*What is expected:* Without including the pictures, copy out every line below.

*Given material:*

────

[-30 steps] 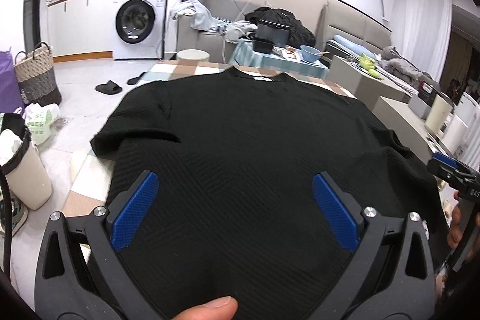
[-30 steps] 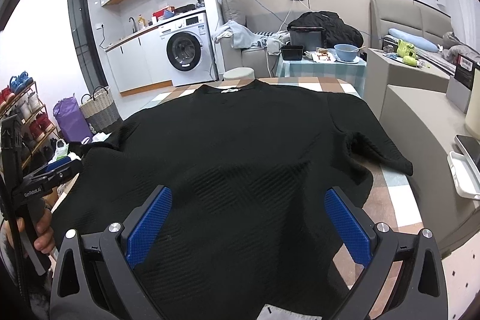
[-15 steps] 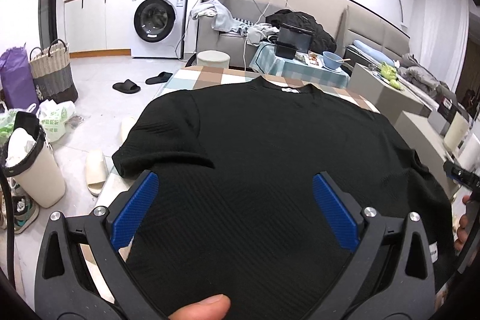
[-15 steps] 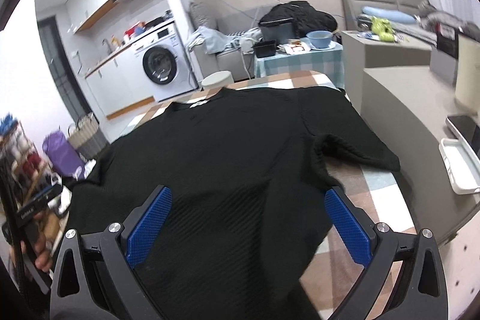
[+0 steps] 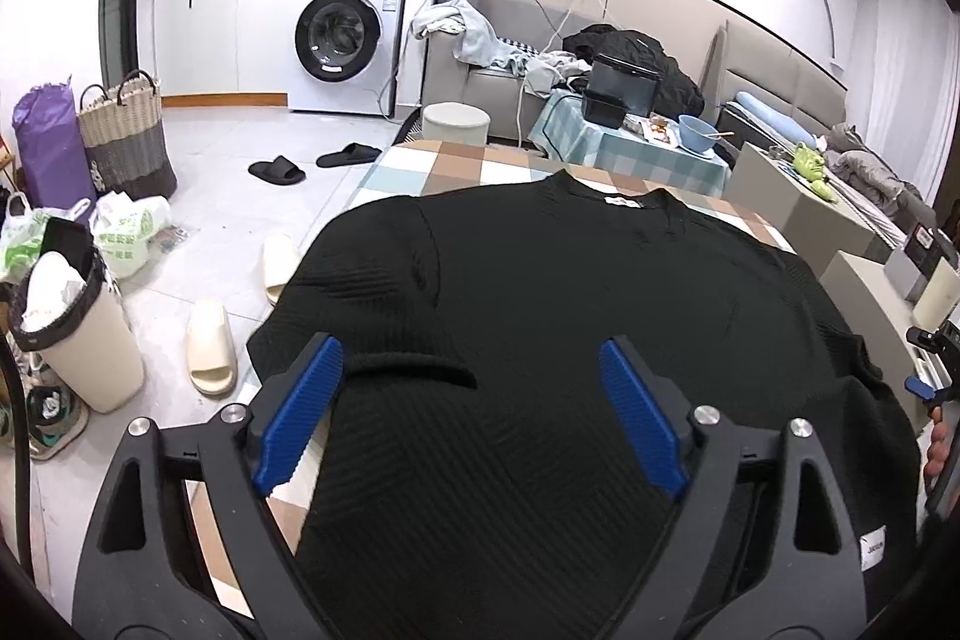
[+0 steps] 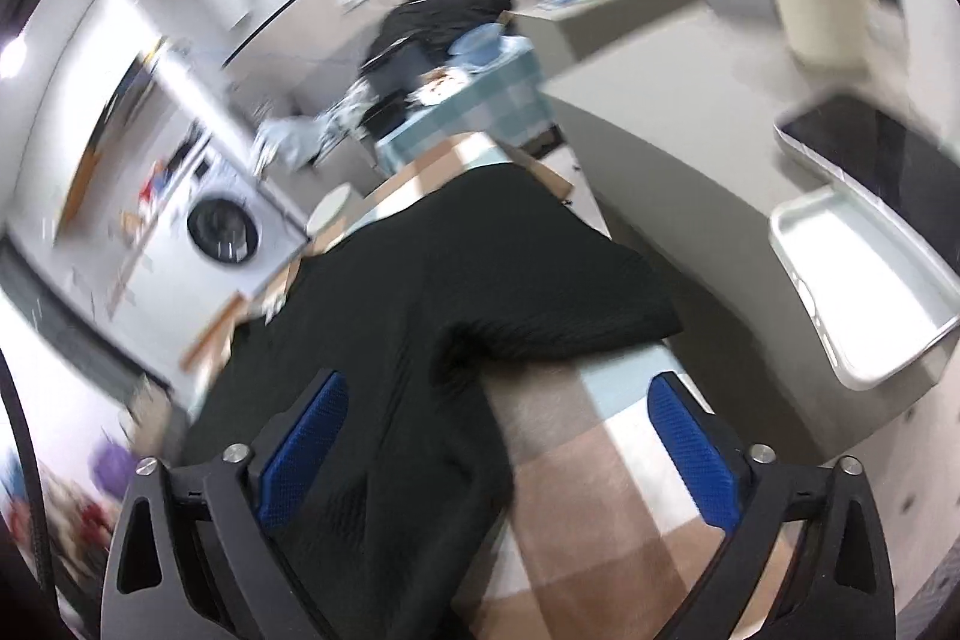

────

*Written answer:*
[-30 steps] 
[-30 steps] 
[-15 steps] 
[-15 steps] 
[+0 steps] 
[+0 steps] 

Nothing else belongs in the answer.